# [Work instruction]
Reproduce the material that follows, please, but only from its first line to the line containing "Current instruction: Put", inclusive.

# [Dataset extract]
########

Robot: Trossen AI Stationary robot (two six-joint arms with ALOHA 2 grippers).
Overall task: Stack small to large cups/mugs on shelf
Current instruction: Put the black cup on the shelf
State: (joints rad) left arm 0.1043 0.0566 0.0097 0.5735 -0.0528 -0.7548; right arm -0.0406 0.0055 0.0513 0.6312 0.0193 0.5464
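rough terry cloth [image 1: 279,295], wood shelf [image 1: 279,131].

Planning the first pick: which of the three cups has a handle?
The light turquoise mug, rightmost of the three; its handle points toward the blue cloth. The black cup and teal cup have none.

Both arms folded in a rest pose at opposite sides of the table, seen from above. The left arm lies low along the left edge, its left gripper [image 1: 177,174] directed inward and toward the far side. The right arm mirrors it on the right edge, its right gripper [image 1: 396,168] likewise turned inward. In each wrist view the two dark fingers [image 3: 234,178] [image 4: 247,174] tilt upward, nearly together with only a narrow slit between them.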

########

# [Final answer]
Robot: Trossen AI Stationary robot (two six-joint arms with ALOHA 2 grippers).
Overall task: Stack small to large cups/mugs on shelf
Current instruction: Put the black cup on the shelf

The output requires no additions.